El 28 de marzo de 1906, Máximo Gorki llegó a Nueva York. En 1905 había sido desterrado a Riga por el régimen zarista. Huyendo de allí, y tras recalar en París y Berlín, llegó a la metrópoli norteamericana, donde fue recibido en olor de multitudes, como renombrado escritor que era. El viaje de Gorki tenía el propósito político de denunciar la autocracia zarista, impedir que Estados Unidos suscribieran deuda Rusa para financiar la guerra con Japón y recaudar fondos para el Partido Obrero Socialdemócrata de Rusia. Estuvo apoyado desde dentro de Estados Unidos por prestigiosos escritores como Mark Twain, William Dean Howells o H.G. Wells.

Al júbilo inicial siguió una campaña de desprestigio orquestada por los periódicos de Randolph Hearst que expulsó literalmente de la ciudad a Gorki, que tuvo que retirarse a las montañas de Adirondack donde escribió “La Madre”, “Los Enemigos” y “La ciudad del diablo amarillo”, conjunto de seis relatos que nos ocupa.

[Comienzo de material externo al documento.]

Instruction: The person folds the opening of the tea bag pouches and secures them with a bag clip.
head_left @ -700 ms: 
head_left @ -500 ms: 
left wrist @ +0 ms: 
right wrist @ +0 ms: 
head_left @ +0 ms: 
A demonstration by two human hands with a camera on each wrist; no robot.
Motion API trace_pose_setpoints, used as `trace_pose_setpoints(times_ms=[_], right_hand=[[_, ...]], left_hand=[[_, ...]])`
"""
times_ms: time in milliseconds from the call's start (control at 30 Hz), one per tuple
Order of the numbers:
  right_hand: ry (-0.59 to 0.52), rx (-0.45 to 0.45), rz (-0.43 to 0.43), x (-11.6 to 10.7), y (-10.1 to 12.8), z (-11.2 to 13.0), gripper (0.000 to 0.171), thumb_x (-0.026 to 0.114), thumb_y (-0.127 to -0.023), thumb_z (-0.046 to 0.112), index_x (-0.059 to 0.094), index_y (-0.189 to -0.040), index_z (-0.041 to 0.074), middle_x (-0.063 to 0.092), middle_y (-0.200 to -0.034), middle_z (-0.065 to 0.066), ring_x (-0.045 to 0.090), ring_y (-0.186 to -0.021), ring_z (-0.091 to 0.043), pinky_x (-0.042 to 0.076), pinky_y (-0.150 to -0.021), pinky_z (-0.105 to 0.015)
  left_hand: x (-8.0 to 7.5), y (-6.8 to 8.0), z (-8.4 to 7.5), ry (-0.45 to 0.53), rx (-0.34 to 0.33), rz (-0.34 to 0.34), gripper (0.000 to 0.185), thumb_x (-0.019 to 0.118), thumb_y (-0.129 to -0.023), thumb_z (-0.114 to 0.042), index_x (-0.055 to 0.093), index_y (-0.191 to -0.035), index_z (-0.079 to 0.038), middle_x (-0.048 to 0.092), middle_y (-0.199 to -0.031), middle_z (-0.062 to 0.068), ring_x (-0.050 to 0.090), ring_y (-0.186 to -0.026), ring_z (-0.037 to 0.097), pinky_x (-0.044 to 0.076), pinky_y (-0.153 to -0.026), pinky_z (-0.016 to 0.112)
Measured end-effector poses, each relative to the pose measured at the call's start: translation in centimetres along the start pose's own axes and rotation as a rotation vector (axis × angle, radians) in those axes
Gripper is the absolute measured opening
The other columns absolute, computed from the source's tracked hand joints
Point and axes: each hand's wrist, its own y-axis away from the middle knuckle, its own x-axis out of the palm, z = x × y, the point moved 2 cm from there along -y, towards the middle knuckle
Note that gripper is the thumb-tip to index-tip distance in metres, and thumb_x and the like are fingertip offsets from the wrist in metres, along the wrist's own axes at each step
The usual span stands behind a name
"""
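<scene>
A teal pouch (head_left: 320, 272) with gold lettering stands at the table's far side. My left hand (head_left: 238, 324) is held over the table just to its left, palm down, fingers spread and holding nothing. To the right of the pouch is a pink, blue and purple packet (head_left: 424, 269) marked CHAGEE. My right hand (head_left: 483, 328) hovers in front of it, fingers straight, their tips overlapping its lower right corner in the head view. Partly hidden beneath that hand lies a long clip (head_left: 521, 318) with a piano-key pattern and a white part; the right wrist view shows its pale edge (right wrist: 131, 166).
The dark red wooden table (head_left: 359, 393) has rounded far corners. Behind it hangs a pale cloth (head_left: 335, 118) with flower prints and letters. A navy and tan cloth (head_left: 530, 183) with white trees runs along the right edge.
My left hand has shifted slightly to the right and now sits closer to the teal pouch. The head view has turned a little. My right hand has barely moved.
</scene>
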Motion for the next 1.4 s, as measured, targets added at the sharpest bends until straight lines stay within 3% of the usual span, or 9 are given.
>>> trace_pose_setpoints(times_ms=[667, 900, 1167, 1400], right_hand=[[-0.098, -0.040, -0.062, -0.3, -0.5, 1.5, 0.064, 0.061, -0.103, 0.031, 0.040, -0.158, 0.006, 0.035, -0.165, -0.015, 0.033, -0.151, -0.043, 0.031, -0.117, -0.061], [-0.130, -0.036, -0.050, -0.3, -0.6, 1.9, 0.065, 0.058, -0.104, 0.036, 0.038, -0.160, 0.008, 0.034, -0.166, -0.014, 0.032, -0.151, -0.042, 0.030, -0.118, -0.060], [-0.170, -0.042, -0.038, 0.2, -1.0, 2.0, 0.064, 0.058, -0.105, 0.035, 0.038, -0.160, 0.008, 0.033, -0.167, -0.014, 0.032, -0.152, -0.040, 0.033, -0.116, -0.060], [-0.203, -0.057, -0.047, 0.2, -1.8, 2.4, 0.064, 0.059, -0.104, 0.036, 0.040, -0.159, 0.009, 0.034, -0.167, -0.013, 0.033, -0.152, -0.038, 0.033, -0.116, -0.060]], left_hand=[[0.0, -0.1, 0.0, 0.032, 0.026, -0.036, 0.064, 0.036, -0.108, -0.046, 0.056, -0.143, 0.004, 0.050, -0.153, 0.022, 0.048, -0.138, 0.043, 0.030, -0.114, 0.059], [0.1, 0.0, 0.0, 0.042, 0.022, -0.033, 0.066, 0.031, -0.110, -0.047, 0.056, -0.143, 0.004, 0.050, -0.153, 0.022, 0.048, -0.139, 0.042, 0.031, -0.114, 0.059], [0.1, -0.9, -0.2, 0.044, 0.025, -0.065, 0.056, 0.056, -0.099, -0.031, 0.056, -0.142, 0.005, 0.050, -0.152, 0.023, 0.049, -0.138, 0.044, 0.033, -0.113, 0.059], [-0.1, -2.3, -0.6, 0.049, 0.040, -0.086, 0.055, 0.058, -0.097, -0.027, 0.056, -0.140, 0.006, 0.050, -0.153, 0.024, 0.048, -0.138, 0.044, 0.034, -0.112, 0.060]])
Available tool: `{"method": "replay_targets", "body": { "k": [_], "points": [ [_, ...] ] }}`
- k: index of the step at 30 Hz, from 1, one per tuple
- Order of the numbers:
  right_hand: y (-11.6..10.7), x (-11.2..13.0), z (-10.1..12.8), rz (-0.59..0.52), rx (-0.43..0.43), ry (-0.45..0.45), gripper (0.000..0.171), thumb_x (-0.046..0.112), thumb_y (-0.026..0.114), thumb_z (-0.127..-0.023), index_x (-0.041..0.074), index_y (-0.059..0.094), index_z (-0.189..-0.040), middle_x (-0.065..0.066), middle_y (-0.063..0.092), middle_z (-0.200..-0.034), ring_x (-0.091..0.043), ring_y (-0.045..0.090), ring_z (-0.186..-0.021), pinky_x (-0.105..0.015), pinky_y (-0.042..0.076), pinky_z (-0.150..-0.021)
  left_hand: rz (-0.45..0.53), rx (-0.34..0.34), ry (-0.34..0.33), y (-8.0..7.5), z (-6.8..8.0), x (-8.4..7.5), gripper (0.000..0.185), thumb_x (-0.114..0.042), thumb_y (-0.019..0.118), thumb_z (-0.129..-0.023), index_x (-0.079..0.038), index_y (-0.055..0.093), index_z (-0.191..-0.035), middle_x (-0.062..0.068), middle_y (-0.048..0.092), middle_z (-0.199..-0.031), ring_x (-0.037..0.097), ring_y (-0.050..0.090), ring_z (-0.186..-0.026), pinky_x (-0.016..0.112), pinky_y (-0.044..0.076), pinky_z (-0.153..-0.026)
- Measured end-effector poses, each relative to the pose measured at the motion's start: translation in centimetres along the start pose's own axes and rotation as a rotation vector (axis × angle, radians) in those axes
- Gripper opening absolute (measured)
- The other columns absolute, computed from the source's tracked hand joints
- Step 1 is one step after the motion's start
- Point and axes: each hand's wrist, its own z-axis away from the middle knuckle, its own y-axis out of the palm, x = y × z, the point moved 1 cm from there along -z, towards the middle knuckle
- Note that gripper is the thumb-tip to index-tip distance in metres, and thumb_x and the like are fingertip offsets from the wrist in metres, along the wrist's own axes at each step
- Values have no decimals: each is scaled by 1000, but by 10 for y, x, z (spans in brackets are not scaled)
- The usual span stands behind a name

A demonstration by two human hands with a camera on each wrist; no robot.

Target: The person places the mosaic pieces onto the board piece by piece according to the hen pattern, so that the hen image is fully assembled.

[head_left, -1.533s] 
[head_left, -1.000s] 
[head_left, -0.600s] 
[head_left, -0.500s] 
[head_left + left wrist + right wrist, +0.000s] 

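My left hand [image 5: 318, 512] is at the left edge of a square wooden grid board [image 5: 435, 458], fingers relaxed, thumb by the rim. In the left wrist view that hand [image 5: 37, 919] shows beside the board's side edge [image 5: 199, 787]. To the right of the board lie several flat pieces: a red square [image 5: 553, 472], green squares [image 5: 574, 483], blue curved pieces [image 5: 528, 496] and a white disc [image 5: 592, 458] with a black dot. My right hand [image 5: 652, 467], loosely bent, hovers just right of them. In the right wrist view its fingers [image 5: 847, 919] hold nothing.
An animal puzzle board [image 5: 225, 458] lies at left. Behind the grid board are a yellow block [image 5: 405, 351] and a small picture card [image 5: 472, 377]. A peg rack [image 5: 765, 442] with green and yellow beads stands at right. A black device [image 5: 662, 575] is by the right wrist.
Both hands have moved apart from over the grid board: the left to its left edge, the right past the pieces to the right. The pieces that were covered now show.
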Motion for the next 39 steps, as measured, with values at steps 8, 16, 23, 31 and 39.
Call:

Sequitur ha reeditado este libro en 2009, en unos momentos históricos marcados por la predominancia de un sistema económico capitalista globalizado y sin reglas, depredador, excluyente hasta el punto agrandar la brecha de las desigualdades y hacer aumentar la pobreza y el hambre de forma permanente. El libro de Gorki es plenamente actual, porque retrata un sistema que ya apuntaba maneras -y de qué modo- en Estados Unidos hace un poco más de un siglo. Además de la descripción detallada de esa gran urbe, cada relato incide en dibujar, con esa pluma maestra que tenía el escritor ruso, el engranaje sobre el que descansa el sistema capitalista. Ordena las funciones que en él tienen las normas de la “moralidad y las buenas costumbres”, aplicadas siempre a los mismos; el papel de la religión para “educar” a los ciudadanos; el de las policías y las fuerzas de seguridad para domeñar a la “masa” llamada “Mob”; la función de los medios de comunicación, de los periódicos de la época, organizados en lo que el denomina “los burós” repartidos por todo Estados Unidos, con la misión de “hipnotizar” a los ciudadanos para que sean mansos y acepten el orden social impuesto por las clases dominantes y siempre al servicio de los intereses de los ricos magnates.

Tiene especial interés un capítulo titulado “Uno de los reyes de la República”, en el que Gorki desnuda a un supermillonarios de Estados Unidos en una especie de entrevista donde el autor pregunta y el rico responde. Causa estupor y casi miedo, la actualidad de esta conversación, donde se aprecia que la mentalidad de los superpoderosos ha cambiado muy poco en un siglo. Quizás se han refinado un poco los métodos, pero su alma privativa, avara y deshumanizada sigue siendo probablemente la misma. Los que adoran al “Diablo amarillo” nos dominan y si no hacemos algo, son capaces de terminar con nuestro hábitat antes de perder un ápice de rentabilidad.